Я думаю, что Александр I остался бы царем, только произошли бы реформы.
— Но он потерял бы Литву и Польшу.
— Конечно, многое бы потерял. Но все-таки, думаю, что Россия была бы обязана реформироваться под влиянием Франции. Не знаю, как долго могла бы существовать империя Наполеона, 10 лет, 15 лет, но потом, если бы даже ничего другого не произошло, он бы так или иначе умер…
— Но Наполеон же не строил единого государства, он ведь строил систему вассальных государств.
— Да, вассальных государств. Но если бы Россия на тот момент стала вассальным государством Франции, вопрос: не пошло бы это ей на пользу? Об этом надо без излишних эмоций подумать: может быть да, может быть и нет. Мы рассматриваем это с нашей сегодняшней перспективы, а с перспективы истории, возможно, оказалось бы, что это для развития России было бы положительным шагом. Трудно сказать. Для Испании французская оккупация оказалась довольно положительной.
— Безусловно, Испания стала более современным государством после этого.
— Да. Так что в этом смысле иногда победа — это не победа, а проигрыш — это не проигрыш. Может оказаться наоборот.
— После Наполеона фактически началась оккупация, но первый период оккупации до 1831 года нельзя сказать, чтобы был достаточно демократическим, но лояльным для польских институтов власти.
— Конечно, и свободы было довольно много, было как в Финляндии в те времена, не было полной оккупации.
— А что было с национальной гордостью и с правами?
— Права были в какой-то степени защищены, но все-таки память о независимости осталась в людях и желание освободиться от русского царя как польского короля. Мы его не считали серьезно королем, но он назывался польским королем и великим князем Литвы. В 1831-м было такое впечатление, что идет новая волна революций в Европе и что на этой волне Польша может освободиться. Расчет этот оказался ошибочным. Но надежда такая была, конечно.

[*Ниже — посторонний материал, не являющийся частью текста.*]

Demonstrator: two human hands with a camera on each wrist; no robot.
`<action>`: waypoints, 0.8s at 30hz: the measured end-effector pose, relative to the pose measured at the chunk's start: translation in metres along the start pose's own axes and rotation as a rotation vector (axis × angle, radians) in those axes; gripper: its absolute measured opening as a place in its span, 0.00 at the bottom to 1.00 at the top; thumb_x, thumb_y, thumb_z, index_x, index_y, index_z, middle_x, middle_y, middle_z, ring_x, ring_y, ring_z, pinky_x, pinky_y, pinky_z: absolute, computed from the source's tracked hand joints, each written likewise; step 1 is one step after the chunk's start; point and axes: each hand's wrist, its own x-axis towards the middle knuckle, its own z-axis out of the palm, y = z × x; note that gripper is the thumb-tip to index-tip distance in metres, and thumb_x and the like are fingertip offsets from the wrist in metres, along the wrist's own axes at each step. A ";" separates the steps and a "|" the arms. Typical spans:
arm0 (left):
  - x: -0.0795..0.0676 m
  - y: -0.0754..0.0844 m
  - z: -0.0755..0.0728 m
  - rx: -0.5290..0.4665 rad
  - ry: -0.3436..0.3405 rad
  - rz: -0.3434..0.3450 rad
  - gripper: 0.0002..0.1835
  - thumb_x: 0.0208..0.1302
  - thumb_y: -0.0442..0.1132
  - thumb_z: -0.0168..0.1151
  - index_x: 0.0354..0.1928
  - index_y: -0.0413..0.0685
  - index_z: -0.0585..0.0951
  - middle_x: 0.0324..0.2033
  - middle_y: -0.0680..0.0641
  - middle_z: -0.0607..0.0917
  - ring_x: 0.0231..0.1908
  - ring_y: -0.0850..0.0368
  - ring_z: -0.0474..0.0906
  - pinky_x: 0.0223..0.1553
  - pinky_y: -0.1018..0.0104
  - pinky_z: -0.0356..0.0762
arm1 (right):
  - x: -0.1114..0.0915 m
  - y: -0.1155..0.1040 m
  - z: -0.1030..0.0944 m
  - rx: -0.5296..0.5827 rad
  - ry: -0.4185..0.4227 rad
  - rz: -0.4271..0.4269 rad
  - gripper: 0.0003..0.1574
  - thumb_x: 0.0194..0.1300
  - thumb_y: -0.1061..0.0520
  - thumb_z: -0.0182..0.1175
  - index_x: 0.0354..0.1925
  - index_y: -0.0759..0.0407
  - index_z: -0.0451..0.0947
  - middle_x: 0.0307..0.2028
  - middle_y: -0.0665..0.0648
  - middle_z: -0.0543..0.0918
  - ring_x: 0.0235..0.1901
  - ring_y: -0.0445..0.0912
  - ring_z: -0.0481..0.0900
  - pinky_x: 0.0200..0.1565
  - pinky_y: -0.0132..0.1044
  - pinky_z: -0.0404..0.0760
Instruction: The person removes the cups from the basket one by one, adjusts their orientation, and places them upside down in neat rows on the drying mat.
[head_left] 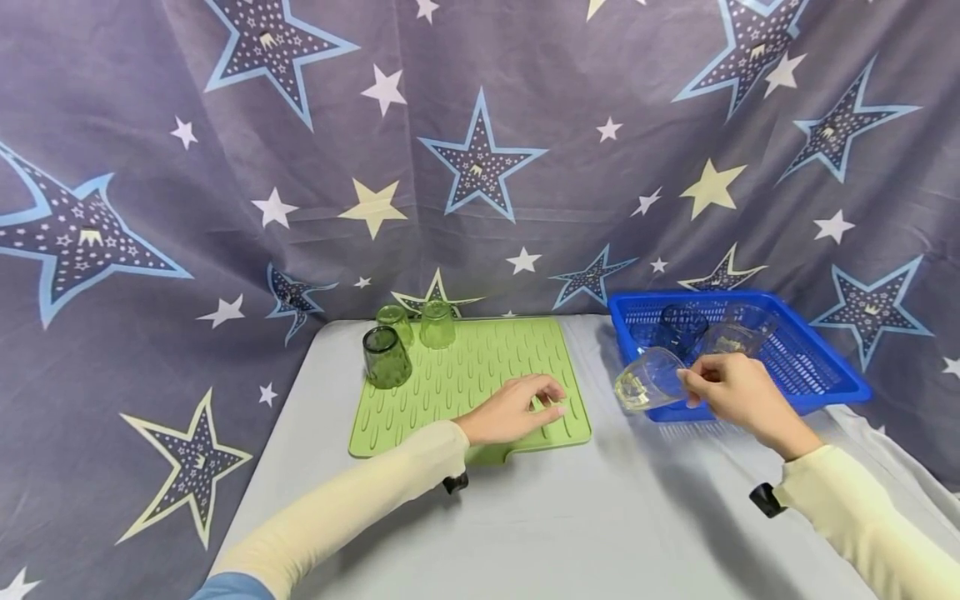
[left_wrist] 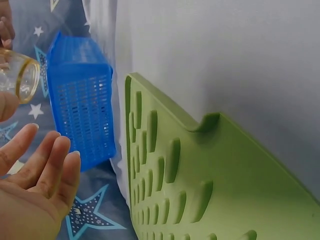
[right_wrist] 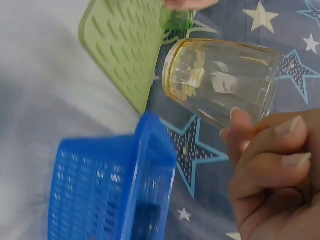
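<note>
My right hand pinches a clear, yellow-tinted glass between thumb and fingers at one end. The glass lies tilted on its side in the air, by the front left corner of the blue basket. Its thick yellowish end points away from the fingers in the right wrist view. Over the right part of the green drying mat, my left hand holds nothing, its fingers loosely bent. Upside down at the mat's back left stand a dark glass and two green glasses, one beside the other.
Inside the basket are a dark blue glass and clear glasses. A white cloth covers the table. Behind it hangs a grey-purple curtain with stars.
</note>
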 end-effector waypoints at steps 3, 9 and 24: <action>0.001 -0.002 0.001 -0.011 0.005 0.009 0.16 0.77 0.50 0.60 0.58 0.50 0.79 0.53 0.47 0.84 0.49 0.65 0.77 0.51 0.69 0.79 | 0.000 -0.005 0.007 0.088 -0.049 0.013 0.26 0.77 0.40 0.57 0.28 0.55 0.82 0.18 0.52 0.80 0.14 0.44 0.68 0.19 0.37 0.70; 0.002 -0.004 0.002 -0.035 0.012 0.009 0.25 0.73 0.59 0.60 0.61 0.50 0.78 0.53 0.50 0.84 0.49 0.65 0.78 0.49 0.70 0.79 | 0.001 -0.009 0.022 0.258 -0.115 -0.046 0.24 0.77 0.43 0.58 0.30 0.57 0.82 0.19 0.54 0.81 0.12 0.45 0.69 0.18 0.39 0.73; 0.002 -0.001 -0.002 -0.249 -0.042 -0.070 0.29 0.69 0.51 0.69 0.68 0.53 0.75 0.54 0.58 0.81 0.51 0.64 0.78 0.54 0.67 0.79 | 0.008 -0.016 0.052 0.436 -0.137 -0.093 0.23 0.77 0.44 0.59 0.34 0.60 0.83 0.19 0.61 0.79 0.12 0.44 0.67 0.14 0.38 0.67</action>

— Это было осознанием того, что Гродненский сейм был катастрофой и ошибкой?
— Ну это уже и восстание Костюшко[75]
подтверждало, тогда уже появился народ. Костюшко — это было первое народное движение против русской оккупации.— Но Костюшко — это следствие событий во Франции, Европа уже бурлила — Французская революция. А 1831 год — это все-таки, в первую очередь, польское событие, а не европейское.
— Но ведь тогда и в Европе, во Франции, была революция. И была надежда, что после реставрации, которая произошла после падения Наполеона, всем это уже надоело. Прошло 10 лет, и все хотели каких-то изменений. Во всей Европе появились такие неспокойные моменты, потом следующий такой момент был в 1848 году. Польшу это затронуло, и сильно. Были большие восстания и в Познани, и в Кракове.
— Это было в Пруссии и Австрии.
— Да, а в России нет.
— То есть это было частью общего восстания в Австрии.
— Да, но и в Пруссии тоже было неспокойно, там это началось с 1848 года.
— Это польское восстание в Австрии было борьбой за независимость или борьбой за другие национальные институты внутри Австро-Венгерской империи?
— Я думаю, была надежда, что мы сможем полностью освободиться, но это была такая немножко романтическая надежда, ведь хотелось больше автономии.
— И это дало больше прав полякам?
— Да, австрийцы поняли, что они, как меньшинство, не могут силой удерживать свою империю, что должна быть какая-то договоренность между нациями. И то, что им удалось достичь компромисса с венграми в 1856 году, было огромным достижением в мышлении. Хотя победили, но все-таки часть власти отдали.
— Можно сказать, что польские гражданские институты после 1848-го и 1856 года сохранились в первую очередь благодаря той части территории?
— Да.
— И польская культура там была более свободна?
— Конечно, было разрешено издание книг и университеты, это все в Австрийской империи было легче.